Aim of the task:
Return all the data, word for word.

Data provided:
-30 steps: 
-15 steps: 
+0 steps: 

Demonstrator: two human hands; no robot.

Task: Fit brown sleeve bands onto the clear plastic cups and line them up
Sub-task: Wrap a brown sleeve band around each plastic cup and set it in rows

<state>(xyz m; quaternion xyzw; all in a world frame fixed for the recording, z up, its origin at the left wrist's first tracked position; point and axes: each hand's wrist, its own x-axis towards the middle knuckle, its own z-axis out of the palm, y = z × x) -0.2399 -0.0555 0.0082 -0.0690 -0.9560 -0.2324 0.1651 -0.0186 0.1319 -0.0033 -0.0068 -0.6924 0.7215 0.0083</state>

Solution to this exercise:
-30 steps: 
-15 steps: 
+0 steps: 

Demonstrator: two human hands; no robot.

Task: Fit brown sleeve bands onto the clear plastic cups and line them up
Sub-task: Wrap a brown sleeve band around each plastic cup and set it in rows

<state>(xyz m; quaternion xyzw; all in a world frame fixed for the recording, z up, its origin at the left wrist's first tracked position; point and axes: each hand's wrist, its own x-axis towards the middle knuckle, its own z-axis out of the palm, y = z × x) -0.2399 -0.0555 0.0082 -0.0690 -0.9560 -0.2324 0.1651 -0.0186 0.1319 -0.0033 -0.0068 -0.6924 0.7215 0.0083</state>

Nothing more remains in this exercise.